Source file organization
Each source file consists of a package clause defining the package to which it belongs, followed by a possibly empty set of import declarations that declare packages whose contents it wishes to use, followed by a possibly empty set of declarations of functions, types, variables, and constants.
SourceFile = PackageClause ";" { ImportDecl ";" } { TopLevelDecl ";" } .

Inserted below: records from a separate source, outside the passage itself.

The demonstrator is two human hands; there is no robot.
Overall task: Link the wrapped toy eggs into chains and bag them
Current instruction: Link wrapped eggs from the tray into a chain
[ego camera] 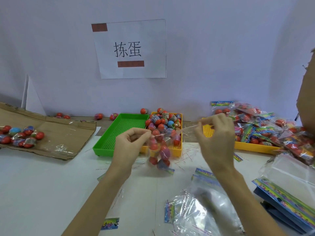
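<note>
A clear bag [159,150] with several red wrapped toy eggs hangs above the table between my hands. My left hand [131,142] pinches the bag's top at its left end. My right hand [214,132] pinches the top's stretched plastic strip at the right, pulling it taut. Behind the bag, a yellow tray [177,150] is heaped with loose wrapped eggs [164,120].
An empty green tray [119,133] stands left of the yellow one. Flattened cardboard [56,133] at the left carries several eggs. Filled bags [259,126] pile on a yellow tray at the right. Empty clear bags [204,210] and printed header cards [286,198] lie near the front.
</note>
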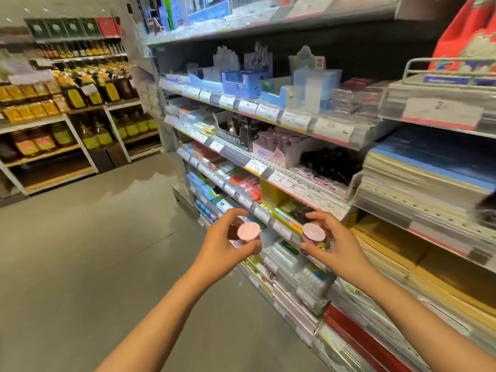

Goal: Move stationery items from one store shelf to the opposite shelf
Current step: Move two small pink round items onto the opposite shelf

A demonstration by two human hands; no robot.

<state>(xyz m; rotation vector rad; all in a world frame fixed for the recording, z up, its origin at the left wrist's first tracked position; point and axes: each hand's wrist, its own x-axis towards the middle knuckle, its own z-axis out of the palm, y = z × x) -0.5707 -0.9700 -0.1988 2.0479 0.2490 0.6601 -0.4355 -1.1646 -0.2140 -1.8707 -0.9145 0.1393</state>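
Beside shelf point(295, 181), hands hold round pink-lidded tubs point(248, 231).

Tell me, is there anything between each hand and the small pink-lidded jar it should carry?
Nothing visible is. The left hand is closed on one pink-lidded jar, and the right hand is closed on the other pink-lidded jar, in front of the stationery shelves. The opposite shelf is not in view, so that path cannot be judged.

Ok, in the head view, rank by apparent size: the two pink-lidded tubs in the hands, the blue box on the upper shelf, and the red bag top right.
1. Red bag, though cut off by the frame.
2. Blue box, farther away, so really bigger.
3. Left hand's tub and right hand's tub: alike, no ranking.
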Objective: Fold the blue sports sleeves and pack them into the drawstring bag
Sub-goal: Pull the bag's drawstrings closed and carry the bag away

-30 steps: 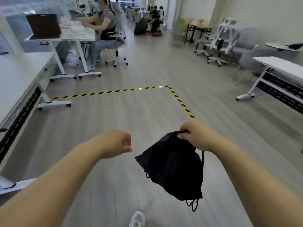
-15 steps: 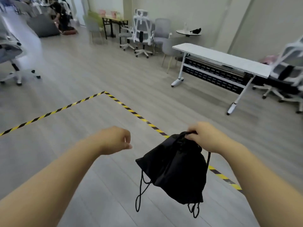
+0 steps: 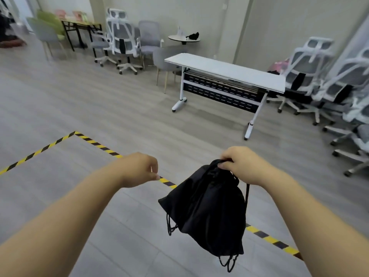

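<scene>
The bag (image 3: 207,208) is black. The floor tape (image 3: 93,142) has yellow and black stripes. The table (image 3: 225,70), upper right, is white.

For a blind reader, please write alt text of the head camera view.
The right hand holds a closed black drawstring bag by its top, hanging above the floor. The left hand is loosely curled and empty; a white table and office chairs stand behind.

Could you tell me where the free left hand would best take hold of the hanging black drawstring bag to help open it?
Probably at the gathered neck, coming in from the left. The right hand pinches the drawstring bag at its cinched top, so it hangs slack below; the left hand, loosely closed and empty, is level with that neck. The body offers only loose cloth.
</scene>
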`<state>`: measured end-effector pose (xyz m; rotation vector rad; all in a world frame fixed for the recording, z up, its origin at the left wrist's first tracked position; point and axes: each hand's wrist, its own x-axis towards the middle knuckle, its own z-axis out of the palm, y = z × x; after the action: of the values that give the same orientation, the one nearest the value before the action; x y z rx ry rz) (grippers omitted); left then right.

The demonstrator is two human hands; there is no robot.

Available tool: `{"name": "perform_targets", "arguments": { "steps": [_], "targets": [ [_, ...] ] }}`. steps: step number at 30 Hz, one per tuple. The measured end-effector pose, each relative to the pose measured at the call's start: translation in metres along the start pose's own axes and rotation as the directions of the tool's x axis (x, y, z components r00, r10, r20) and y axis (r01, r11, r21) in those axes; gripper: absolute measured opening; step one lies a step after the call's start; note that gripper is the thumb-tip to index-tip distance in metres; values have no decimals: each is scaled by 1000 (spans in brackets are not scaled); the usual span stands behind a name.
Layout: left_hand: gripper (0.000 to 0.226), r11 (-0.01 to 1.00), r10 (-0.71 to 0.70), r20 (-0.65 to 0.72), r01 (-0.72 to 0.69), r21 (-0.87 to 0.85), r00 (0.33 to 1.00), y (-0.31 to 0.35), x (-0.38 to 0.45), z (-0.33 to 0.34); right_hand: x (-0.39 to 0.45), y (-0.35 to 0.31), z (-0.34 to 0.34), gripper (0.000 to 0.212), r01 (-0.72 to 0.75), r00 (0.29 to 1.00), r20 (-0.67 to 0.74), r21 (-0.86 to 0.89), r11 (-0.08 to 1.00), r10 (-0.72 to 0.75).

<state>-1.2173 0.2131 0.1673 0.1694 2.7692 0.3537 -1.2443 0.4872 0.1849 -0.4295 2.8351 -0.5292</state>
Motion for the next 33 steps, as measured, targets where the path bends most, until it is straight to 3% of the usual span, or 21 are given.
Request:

So each source file starts with a PackageClause (see below for the formal definition of that). But this can be slightly misleading. There are a small number of things that can come before the package
clause:
-
Comments, including GoDoc. It’s good practice to include a descriptive GoDoc paragraph immediately before the
package
clause (i.e. with no blank lines between). You need only do this in a single file (in case of a multi-file package).// Package foo Foos all the Bars. package foo
-
Build constraints and other directives (these are treated as comments, but are worth mentioning separately).
//go:build !js package foo
In this example, we tell the compiler to ignore this file when building for a JS target (i.e. WebAssembly or GopherJS).
-
A shebang line (only as the very first line of the file).

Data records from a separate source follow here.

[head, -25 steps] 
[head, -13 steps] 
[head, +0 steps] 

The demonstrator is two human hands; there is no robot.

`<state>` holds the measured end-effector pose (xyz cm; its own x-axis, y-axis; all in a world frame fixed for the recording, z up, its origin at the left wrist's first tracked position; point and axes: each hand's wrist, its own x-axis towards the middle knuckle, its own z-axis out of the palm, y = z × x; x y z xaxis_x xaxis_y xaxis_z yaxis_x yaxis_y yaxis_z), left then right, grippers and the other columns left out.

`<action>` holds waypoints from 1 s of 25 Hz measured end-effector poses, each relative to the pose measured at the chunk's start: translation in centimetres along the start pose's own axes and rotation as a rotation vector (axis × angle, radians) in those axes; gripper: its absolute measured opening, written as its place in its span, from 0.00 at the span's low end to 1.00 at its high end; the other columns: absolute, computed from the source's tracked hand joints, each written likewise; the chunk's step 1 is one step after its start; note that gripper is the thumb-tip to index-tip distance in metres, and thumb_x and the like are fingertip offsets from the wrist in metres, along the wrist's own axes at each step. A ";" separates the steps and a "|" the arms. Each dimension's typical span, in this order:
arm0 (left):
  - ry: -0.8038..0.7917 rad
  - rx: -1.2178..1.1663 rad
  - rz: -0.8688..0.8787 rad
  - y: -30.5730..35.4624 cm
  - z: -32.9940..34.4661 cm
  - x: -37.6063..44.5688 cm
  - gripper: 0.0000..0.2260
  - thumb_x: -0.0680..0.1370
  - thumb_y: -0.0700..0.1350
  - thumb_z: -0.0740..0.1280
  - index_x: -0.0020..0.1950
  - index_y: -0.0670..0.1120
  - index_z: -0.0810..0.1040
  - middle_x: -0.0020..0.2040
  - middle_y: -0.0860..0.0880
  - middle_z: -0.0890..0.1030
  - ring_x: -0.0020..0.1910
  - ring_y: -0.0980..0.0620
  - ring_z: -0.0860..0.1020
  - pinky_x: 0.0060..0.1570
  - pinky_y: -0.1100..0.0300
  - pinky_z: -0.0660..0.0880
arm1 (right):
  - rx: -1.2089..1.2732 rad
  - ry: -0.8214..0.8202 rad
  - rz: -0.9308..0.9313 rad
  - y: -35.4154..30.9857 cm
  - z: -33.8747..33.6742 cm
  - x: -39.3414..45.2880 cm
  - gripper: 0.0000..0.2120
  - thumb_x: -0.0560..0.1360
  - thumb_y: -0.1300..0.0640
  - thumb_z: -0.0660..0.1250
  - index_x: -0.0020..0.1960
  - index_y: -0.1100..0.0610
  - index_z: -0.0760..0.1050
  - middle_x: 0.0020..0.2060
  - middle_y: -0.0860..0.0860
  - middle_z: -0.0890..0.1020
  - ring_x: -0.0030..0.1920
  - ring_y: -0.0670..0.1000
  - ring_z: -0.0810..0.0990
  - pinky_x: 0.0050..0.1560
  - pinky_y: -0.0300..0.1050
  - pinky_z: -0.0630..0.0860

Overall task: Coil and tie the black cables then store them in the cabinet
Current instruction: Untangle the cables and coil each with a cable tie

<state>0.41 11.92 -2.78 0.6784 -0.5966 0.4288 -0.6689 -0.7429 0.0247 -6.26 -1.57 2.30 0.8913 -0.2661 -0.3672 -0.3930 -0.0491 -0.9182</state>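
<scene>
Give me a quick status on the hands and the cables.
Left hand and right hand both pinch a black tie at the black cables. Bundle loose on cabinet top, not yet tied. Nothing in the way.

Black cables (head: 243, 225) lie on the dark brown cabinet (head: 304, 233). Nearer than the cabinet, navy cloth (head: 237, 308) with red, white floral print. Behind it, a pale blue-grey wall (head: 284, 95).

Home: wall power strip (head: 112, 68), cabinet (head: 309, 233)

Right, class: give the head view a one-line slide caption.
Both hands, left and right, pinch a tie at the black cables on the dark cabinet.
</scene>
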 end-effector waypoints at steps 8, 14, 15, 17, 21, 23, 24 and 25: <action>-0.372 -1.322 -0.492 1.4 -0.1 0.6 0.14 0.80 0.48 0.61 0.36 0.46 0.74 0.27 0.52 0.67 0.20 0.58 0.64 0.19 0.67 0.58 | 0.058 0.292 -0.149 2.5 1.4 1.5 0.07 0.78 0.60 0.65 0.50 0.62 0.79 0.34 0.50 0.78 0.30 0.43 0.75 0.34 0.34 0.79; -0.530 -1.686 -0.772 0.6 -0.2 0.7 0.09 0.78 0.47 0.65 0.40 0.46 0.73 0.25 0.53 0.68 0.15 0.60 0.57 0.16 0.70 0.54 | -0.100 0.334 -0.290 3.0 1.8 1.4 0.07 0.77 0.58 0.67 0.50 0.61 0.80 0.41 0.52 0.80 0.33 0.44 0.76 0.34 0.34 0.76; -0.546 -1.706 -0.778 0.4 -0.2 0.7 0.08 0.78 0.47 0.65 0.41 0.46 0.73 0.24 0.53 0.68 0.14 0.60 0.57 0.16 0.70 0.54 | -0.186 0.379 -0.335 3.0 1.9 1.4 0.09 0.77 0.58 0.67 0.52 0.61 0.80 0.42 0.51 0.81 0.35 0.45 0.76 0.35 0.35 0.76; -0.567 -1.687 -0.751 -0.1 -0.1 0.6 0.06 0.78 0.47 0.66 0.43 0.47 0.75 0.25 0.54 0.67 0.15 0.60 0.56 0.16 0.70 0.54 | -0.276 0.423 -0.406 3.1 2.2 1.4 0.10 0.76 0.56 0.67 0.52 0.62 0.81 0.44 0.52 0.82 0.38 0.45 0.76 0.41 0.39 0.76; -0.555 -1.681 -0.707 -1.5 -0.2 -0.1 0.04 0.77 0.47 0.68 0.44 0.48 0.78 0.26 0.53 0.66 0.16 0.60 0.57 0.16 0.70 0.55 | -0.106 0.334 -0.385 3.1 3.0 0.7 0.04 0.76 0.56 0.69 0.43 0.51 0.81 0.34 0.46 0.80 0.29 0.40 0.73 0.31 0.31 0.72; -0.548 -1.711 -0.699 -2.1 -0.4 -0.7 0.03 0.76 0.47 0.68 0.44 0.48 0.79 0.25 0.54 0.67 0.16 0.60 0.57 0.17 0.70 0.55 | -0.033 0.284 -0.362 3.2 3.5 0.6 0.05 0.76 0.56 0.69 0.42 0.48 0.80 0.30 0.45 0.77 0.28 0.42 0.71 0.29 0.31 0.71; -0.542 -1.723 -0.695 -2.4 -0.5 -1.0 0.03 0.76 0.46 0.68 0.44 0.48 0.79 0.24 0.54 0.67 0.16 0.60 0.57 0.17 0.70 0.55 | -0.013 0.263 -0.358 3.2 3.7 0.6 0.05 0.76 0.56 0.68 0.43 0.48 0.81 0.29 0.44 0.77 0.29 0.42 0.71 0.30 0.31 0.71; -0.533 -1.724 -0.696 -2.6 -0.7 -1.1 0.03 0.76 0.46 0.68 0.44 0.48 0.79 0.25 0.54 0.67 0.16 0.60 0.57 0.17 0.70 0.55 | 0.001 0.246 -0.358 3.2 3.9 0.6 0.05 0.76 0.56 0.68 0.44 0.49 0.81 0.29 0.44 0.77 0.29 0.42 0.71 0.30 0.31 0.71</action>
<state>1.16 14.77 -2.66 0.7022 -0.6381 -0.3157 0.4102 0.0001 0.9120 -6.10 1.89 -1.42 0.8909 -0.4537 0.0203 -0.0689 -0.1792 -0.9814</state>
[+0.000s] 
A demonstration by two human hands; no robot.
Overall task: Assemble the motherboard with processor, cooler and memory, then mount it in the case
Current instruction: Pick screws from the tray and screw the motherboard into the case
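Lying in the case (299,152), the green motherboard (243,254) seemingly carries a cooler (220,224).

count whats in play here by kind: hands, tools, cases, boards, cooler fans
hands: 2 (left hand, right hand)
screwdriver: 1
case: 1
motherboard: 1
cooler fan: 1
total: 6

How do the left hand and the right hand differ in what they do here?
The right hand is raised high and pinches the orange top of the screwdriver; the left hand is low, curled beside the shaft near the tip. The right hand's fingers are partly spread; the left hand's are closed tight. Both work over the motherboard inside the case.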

#!/usr/local/bin/go run package main
What?!
Didn’t know that was possible?
This actually isn’t a Go thing at all, it’s more a shell thing. But all common Unix/Linux shells will recognize such a line, and interpret it as the name of an interpretor to pass the file to. You really should not ever need this in Go, but some folks have fun writing Go for shell-script types of tasks. If that describes you, this will apply. I included this here mostly for completeness sake, not as an endorsement of this approach. 😉
Package clause
A package clause begins each source file and defines the package to which the file belongs.
PackageClause = "package" PackageName . PackageName = identifier .
The PackageName must not be the blank identifier.
Honestly, this rule makes me mildly sad. I mean, why can we have blank labels, which are utterly useless, but not blank package names, which would be equally useless? 🤷
package math
A set of files sharing the same PackageName form the implementation of a package. An implementation may require that all source files for a package inhabit the same directory.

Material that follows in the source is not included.